Meaning within an image

May 03, 2021


What meaning do you put into your image for other people to take away? What meaning do you take away from images you look at? Why do some capture you and others that are equally as good pass you by? It is part of the story-building process that we use to convey a message of the time, place and feeling of the moment.


This is the study of semiotics. It is the addition of signs and signals into your images to convey a message about the time, place and area where you were when you took the image. This helps to convey the story of that moment. This is moving away from the technical aspect of shutter speeds and aperture. We are now considering exactly what you put in and leave out of the frame and where you place individual subjects to create a whole.

The positions and emphasis of these items tell the story from your point of view and gives the image meaning.

Each item within the frame has 2 roles. 1) what does it mean? And 2) how does it make you feel. This is the same for both the viewer and the photographer. The photographer has something he wants to say. So, he puts items into the image that says something about the area, time and place he is photographing. These items can be based on a system of conventions about what he is photographing. They can lead the viewer down a determined path.

For example, if we include a tree in one sense this is a tree, it can indicate it is part of a forest or a lone tree.  Alternatively, we can arouse all the feelings about being in a forest, feelings, about what it is like to be in the forest and can bring to mind bird song, wind in the branches, forest streams and the quiet reflective nature of the forest, or the isolation that one can sometimes feel.

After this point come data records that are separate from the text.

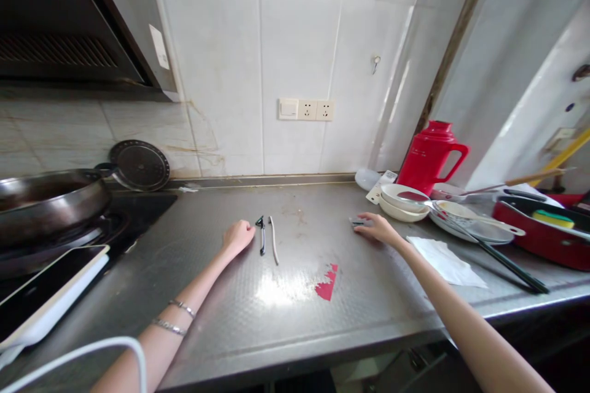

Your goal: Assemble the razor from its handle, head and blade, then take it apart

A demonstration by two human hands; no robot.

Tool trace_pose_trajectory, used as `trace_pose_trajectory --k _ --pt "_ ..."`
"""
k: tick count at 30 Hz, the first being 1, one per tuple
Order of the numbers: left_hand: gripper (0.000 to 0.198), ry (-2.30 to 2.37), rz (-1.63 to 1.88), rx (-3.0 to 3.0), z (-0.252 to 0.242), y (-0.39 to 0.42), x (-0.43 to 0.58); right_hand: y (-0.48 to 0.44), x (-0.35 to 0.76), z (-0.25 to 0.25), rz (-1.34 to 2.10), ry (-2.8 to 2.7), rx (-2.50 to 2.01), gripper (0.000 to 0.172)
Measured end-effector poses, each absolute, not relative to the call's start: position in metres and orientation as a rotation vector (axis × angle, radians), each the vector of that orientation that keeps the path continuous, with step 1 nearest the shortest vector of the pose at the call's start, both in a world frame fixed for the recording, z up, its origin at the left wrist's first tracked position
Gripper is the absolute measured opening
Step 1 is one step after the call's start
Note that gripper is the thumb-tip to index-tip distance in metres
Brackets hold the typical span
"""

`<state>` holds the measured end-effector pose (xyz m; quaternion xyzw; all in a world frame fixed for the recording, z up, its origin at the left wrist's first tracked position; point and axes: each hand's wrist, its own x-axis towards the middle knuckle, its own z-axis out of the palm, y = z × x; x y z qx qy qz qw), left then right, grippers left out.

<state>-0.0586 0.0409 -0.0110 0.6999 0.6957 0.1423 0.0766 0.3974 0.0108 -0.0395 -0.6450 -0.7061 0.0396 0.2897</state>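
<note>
My left hand [238, 237] rests on the steel counter [295, 307] with its fingers curled in, just left of a small black tool [262, 234] and a thin white stick [274, 239] lying side by side. I cannot see anything inside the curled fingers. My right hand [377, 227] lies flat on the counter farther right, fingers stretched over a small grey object [356, 221] that pokes out at the fingertips. Two bracelets [176, 317] circle my left wrist.
Stacked white bowls [402, 202], plates with chopsticks [500, 257], a red thermos [431, 155] and a red pan [544, 230] crowd the right. A white napkin [445, 260] lies near my right forearm. A wok [48, 199] on the stove and a tablet [43, 291] sit left.
</note>
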Motion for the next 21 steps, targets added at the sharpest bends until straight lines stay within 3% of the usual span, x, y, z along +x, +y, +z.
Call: trace_pose_trajectory --k 21 --pt "0.026 2.082 0.475 2.086 -0.015 0.038 -0.059 0.048 0.178 -0.036 0.132 -2.232 -1.195 0.053"
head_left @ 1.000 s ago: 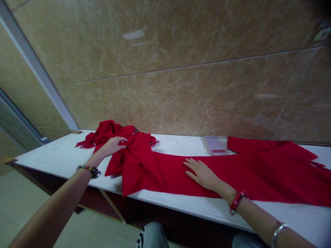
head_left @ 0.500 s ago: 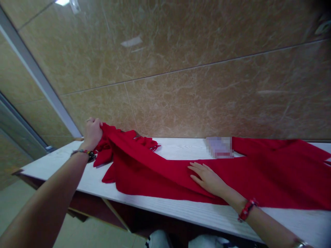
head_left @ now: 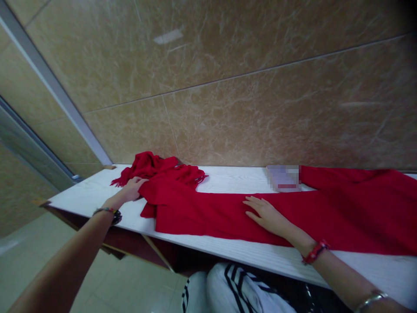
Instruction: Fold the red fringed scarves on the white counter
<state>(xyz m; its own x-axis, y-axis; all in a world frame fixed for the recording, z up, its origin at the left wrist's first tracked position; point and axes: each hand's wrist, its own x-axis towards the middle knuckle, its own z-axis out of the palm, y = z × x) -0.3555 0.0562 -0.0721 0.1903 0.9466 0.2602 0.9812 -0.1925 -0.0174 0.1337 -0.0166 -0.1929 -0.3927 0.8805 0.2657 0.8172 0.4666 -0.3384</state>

What is there and its meaning. What is there and how does it make you feel.

This does not stop with what is in the image but extends to how the image is presented and in what format. We often hear of photographers cropping an image to achieve a balance, but this could also be about telling the story better. Putting the subject into a more pleasing position within the frame. or to cause tension with another lesser subject to heighten and emphasize the main subject. Possibly to remove its overall dominance in the finished image.

The use of colour, contrast and sharpness can all bring different aspects of the image to the fore and change the meaning of the image. Think of the red post box against the green fields the contrast both in colour and luminosity.

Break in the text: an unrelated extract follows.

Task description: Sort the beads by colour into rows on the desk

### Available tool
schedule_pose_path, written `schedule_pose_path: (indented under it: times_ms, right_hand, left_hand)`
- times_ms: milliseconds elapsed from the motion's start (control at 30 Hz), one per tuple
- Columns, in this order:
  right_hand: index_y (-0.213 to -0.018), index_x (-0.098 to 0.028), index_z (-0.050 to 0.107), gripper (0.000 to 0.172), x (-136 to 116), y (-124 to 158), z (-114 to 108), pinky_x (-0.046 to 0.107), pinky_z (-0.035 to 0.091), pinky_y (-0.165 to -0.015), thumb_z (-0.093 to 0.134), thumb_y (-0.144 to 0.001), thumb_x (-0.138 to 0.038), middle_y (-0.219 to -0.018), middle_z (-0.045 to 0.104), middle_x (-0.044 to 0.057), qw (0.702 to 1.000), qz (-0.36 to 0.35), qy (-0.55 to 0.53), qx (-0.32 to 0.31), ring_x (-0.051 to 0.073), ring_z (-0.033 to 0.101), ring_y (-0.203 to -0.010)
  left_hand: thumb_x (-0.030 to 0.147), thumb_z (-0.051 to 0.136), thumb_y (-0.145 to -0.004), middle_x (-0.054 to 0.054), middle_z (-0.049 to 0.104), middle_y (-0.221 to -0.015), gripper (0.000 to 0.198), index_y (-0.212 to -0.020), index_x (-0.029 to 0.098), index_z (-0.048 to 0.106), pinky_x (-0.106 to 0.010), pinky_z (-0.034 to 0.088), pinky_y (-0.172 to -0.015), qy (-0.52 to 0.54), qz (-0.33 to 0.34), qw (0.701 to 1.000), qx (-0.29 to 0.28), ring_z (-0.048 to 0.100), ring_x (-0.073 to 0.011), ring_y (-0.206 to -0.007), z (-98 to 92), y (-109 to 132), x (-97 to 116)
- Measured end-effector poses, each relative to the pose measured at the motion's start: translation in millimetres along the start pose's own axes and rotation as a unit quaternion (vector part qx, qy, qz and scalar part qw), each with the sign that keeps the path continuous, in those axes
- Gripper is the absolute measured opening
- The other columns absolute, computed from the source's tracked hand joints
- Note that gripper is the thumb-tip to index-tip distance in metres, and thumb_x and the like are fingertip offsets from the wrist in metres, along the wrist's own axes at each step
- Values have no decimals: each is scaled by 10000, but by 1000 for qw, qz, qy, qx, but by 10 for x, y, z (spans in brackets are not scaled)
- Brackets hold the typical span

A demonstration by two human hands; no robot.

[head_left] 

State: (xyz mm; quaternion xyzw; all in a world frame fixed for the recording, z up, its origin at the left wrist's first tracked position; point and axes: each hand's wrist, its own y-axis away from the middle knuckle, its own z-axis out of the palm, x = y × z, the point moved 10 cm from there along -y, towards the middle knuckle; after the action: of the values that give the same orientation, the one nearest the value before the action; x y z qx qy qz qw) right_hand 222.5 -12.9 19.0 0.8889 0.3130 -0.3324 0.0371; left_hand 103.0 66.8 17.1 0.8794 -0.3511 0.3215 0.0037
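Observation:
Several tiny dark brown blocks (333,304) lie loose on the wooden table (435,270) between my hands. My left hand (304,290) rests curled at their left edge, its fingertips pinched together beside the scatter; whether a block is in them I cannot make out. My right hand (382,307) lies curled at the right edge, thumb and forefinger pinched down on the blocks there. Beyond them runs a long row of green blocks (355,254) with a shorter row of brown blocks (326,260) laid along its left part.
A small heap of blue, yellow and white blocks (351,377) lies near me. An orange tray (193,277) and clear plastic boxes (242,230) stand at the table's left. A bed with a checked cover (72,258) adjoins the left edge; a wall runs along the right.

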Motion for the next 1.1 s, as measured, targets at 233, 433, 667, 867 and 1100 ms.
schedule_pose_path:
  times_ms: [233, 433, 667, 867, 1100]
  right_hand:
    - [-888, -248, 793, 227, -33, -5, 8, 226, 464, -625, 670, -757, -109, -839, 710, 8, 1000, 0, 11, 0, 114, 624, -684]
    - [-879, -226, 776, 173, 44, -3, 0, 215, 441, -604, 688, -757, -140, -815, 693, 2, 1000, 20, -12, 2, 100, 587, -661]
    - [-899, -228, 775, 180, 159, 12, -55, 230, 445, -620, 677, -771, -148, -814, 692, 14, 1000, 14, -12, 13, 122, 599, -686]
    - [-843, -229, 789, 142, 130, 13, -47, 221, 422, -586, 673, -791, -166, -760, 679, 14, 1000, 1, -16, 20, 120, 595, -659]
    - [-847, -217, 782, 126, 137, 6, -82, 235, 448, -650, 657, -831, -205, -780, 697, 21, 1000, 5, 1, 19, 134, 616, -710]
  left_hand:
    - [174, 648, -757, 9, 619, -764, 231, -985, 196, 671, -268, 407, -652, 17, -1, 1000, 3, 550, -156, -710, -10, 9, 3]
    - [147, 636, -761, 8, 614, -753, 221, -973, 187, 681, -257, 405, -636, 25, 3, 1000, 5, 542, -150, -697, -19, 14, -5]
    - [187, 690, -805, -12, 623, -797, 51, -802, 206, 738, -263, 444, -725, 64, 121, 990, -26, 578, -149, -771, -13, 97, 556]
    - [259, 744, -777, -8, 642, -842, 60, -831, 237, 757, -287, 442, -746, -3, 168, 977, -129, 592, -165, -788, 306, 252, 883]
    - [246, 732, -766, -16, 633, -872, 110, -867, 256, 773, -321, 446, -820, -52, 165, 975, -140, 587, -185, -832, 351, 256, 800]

I saw a chart, on a website, that explains what is happening. The photographer sees a story that he wants to tell. I couch this in terms of stories because that is what they are. It could equally be messages about the subject.

A Code

So, as the photographer, you code the message based on your particular set of conventions. These can be your values, morals and belief structures all of which would be present. Typically, these would come from your upbringing and form your own set of signs and signals to use within the image. This is presented to the viewer. They look at it with their own belief structure and may, possibly, take the time to decode yours hopefully seeing the story as you meant it.

It, therefore, follows that unless there is a lot of congruence between the structures, or the viewer has taken the time to decode your image, they may take a different meaning from the image. At best misinterpret it, at worse give it an entirely different meaning.

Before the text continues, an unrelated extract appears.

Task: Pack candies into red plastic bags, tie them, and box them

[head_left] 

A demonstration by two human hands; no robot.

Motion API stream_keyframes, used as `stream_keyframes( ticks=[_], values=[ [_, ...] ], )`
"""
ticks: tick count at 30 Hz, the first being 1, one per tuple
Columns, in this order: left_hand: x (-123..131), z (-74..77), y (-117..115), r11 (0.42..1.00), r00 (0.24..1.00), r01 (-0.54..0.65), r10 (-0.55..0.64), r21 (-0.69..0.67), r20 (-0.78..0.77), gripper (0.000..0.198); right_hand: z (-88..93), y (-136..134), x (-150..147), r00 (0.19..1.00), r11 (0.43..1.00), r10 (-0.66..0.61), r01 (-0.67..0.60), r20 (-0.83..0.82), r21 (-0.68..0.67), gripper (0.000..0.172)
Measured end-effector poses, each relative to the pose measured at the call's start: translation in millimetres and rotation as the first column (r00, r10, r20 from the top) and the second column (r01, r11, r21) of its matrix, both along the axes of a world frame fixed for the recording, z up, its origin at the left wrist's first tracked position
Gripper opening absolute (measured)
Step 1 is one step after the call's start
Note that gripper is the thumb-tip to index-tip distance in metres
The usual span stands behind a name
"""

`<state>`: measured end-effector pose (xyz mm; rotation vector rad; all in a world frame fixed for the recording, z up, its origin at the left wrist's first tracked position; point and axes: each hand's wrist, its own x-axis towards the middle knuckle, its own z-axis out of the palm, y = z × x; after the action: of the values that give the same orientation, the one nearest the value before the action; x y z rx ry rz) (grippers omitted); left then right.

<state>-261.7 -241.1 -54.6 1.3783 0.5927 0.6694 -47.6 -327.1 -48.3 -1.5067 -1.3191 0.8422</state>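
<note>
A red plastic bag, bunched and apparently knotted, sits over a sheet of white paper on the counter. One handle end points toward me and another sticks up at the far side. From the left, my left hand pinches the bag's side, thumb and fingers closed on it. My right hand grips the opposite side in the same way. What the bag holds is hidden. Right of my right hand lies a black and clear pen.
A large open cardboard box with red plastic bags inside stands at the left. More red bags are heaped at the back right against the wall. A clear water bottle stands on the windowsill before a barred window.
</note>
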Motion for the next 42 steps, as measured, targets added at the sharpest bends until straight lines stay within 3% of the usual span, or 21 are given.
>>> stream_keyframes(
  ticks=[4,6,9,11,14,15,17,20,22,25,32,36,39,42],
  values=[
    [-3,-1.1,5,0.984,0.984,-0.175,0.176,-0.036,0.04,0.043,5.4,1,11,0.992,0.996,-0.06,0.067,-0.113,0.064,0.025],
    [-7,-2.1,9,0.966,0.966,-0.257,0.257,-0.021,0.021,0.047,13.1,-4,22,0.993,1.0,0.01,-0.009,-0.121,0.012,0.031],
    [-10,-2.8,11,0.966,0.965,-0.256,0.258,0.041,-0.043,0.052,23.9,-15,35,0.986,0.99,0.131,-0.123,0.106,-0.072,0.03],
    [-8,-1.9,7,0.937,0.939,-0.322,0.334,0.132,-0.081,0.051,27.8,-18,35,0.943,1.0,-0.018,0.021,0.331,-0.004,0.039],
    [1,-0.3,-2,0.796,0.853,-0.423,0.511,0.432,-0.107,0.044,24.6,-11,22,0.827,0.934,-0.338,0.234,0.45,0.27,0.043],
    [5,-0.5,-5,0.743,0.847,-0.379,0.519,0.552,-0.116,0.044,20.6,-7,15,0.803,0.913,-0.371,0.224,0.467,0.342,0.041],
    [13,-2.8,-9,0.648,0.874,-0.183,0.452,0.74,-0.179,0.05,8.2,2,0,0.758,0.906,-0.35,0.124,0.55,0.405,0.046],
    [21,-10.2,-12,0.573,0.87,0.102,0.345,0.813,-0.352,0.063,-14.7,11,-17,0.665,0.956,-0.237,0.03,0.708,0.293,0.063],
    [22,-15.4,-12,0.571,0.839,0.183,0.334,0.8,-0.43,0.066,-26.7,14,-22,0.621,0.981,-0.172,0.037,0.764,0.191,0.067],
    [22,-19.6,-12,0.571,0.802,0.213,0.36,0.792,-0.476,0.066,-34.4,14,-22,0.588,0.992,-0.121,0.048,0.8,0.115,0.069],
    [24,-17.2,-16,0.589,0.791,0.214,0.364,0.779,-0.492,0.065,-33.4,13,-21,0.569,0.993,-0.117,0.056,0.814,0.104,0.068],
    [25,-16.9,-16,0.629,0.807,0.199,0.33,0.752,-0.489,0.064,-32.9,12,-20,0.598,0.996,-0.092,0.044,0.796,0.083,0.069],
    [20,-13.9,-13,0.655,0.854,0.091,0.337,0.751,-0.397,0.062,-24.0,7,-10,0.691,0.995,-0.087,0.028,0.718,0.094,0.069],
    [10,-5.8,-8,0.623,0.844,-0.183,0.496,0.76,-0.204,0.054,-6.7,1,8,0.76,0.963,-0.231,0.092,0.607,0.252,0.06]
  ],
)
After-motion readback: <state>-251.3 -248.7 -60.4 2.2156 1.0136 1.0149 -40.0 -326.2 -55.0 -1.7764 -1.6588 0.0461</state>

It is possible, but have no concrete evidence, that your favourite images are the ones that fall closest to your own value system. They do not require much “decoding”. I know of an image that I love, I can see it clearly. It would mean nothing to the viewer because I cannot take the image in a way to convey the story. My understanding of why it is nice is poor. I just know it is and to capture the viewer I would have to find out what it is I like and translate it into a form that others could see.

So, what do your images say, about you, about your surroundings and the people you meet. The stories that are put forward or brought out by your imagery.  What set of recognisable conventions do you use to make your images more accessible to your viewer? How do you integrate them into your work?

Most importantly what are you trying to say?

There are several books on Semiotics. Mythologies by Barthes explains this in detail but you can also look at Introducing Semiotics, a graphic guide. Barthes is a little more difficult to read than cartoons.